**Directions:**
In the listing below, locate the line containing "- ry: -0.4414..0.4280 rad" and the line containing "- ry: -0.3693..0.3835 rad". Output both of them and every line between, exactly as written, and nothing more.
─── Source records
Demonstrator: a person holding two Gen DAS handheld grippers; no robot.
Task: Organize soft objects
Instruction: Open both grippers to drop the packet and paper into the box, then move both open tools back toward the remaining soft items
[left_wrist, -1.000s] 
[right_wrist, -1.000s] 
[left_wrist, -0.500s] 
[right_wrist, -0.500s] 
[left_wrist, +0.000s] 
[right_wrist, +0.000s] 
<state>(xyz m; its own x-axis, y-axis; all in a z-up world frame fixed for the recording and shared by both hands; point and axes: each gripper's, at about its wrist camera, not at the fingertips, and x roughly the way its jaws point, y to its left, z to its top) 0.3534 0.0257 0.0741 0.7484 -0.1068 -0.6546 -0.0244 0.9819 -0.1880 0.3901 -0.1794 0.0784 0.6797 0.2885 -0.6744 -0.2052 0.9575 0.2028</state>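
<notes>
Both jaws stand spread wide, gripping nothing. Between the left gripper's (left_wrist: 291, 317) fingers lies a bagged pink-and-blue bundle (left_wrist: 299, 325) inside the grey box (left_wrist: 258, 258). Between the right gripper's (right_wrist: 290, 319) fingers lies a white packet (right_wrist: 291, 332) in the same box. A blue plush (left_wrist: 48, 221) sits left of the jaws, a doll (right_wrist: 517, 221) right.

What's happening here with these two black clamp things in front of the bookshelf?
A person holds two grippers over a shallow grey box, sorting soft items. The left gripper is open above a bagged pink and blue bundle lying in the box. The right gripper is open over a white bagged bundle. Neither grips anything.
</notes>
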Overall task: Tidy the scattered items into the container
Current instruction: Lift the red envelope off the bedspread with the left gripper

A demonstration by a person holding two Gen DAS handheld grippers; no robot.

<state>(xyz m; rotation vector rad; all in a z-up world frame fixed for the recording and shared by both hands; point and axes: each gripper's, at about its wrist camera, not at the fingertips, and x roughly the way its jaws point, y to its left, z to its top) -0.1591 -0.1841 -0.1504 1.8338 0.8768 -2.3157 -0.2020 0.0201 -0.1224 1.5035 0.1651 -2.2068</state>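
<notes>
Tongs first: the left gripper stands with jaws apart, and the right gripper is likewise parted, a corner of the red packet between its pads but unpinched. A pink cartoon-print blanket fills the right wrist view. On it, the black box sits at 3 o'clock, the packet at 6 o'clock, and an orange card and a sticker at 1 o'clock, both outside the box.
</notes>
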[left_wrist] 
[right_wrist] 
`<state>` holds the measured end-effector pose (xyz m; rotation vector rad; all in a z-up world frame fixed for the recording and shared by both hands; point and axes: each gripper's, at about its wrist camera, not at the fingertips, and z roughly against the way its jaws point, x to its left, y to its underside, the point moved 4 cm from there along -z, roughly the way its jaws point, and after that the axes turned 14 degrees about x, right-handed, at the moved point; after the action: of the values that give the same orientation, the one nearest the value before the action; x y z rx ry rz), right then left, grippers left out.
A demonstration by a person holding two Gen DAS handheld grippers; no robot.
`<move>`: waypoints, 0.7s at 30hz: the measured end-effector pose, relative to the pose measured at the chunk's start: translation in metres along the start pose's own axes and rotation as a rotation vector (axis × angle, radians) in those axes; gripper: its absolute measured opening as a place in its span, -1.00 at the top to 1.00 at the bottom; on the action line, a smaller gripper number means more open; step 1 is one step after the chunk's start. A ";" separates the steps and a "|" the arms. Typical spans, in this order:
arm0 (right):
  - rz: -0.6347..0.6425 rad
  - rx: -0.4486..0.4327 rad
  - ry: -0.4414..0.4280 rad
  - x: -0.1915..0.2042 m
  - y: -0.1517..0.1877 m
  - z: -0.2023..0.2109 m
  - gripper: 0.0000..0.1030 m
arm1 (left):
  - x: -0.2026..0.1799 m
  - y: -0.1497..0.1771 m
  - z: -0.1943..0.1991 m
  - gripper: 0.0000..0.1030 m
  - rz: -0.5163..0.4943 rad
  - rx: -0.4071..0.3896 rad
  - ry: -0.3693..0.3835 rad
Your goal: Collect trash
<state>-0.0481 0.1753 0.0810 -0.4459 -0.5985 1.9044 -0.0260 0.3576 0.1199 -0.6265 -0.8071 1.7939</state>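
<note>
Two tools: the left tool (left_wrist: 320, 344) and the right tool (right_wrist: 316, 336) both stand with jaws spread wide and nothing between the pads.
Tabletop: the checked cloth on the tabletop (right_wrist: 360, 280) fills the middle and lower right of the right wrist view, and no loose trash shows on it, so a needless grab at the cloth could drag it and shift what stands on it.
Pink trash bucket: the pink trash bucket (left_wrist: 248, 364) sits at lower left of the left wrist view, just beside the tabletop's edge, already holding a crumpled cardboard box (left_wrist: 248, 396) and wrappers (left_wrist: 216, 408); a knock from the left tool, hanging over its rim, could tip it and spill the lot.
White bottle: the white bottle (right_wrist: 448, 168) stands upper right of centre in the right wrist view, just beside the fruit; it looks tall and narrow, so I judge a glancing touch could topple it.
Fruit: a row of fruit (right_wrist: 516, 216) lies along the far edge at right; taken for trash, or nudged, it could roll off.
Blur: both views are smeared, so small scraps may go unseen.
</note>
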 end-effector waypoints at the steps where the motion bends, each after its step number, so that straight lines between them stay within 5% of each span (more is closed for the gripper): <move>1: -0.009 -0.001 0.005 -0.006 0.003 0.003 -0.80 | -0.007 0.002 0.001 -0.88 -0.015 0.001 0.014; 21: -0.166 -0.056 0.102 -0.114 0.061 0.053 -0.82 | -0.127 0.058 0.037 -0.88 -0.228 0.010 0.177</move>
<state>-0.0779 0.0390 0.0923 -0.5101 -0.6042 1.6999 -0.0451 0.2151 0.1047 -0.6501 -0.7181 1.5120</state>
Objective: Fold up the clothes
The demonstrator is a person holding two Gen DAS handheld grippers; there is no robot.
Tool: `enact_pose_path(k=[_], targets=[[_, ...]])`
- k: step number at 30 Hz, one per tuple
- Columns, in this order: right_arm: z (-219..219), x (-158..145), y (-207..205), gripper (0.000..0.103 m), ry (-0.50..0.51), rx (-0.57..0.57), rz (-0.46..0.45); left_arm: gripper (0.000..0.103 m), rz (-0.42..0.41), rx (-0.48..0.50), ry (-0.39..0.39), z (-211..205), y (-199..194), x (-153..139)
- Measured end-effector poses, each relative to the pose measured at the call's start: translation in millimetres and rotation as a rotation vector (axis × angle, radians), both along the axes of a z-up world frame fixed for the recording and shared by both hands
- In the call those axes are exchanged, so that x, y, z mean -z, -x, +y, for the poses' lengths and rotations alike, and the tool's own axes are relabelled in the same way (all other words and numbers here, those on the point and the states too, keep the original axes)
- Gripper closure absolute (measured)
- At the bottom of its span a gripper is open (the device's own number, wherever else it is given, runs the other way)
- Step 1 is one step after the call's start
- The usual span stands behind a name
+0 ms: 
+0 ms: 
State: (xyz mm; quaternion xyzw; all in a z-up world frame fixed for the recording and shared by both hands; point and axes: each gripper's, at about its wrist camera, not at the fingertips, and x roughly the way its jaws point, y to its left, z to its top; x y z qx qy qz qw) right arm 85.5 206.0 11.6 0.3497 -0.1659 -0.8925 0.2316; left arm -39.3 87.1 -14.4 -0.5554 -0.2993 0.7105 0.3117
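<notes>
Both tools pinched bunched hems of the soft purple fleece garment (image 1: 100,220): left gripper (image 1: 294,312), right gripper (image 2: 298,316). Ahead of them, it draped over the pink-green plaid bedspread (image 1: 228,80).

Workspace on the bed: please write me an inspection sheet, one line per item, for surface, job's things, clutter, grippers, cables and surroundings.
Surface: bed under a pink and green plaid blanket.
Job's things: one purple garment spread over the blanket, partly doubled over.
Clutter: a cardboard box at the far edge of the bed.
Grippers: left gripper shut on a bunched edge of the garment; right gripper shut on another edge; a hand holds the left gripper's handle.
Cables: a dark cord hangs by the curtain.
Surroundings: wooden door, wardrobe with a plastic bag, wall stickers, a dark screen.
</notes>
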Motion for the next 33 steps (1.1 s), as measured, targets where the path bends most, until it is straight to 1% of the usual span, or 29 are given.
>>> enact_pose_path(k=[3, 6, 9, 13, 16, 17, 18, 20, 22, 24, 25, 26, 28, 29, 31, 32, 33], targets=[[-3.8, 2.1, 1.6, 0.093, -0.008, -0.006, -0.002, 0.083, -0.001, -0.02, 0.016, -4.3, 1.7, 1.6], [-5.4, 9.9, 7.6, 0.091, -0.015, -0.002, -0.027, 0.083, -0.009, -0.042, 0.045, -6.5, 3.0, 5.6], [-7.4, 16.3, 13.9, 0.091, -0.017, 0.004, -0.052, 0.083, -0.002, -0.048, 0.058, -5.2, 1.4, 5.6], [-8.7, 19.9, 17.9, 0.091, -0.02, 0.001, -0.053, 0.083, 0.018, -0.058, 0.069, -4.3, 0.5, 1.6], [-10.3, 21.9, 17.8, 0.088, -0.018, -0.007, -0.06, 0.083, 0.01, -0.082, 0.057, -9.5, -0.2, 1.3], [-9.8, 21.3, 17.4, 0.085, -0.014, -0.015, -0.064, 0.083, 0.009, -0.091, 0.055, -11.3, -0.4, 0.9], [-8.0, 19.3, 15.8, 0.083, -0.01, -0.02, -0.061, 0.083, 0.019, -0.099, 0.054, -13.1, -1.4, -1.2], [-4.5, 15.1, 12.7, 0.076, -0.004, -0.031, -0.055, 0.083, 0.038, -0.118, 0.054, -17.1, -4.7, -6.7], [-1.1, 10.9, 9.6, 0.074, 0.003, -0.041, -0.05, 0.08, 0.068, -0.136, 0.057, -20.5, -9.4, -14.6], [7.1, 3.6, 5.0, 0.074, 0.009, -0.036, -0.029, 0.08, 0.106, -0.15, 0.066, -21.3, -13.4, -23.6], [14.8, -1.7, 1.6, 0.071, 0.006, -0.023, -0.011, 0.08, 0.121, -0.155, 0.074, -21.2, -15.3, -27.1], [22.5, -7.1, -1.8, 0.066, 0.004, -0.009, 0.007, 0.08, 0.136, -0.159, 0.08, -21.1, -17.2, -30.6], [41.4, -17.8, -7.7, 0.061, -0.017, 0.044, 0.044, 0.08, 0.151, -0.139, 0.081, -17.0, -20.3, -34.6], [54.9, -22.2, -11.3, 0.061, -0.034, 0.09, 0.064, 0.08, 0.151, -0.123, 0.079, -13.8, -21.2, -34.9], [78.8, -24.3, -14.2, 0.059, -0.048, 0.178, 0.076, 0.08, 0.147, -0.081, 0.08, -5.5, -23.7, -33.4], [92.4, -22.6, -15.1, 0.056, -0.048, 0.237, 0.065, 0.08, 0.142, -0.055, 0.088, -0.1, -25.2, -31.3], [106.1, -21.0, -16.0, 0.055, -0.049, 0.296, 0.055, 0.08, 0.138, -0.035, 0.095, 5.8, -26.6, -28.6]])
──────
**Answer to the exercise:**
  - ry: -0.4414..0.4280 rad
  - x: -0.1915..0.2042 m
  - y: -0.1517..0.1877 m
  - z: -0.2023..0.2109 m
  - gripper: 0.0000..0.1030 m
arm1 (left):
  - x: -0.2026..0.1799 m
  - y: -0.1497..0.1771 m
  - z: -0.1943..0.1991 m
  - gripper: 0.0000..0.1030 m
  - rz: -0.5163..0.4943 rad
  - rx: -0.4071..0.3896 rad
  - ry: -0.3693..0.3835 rad

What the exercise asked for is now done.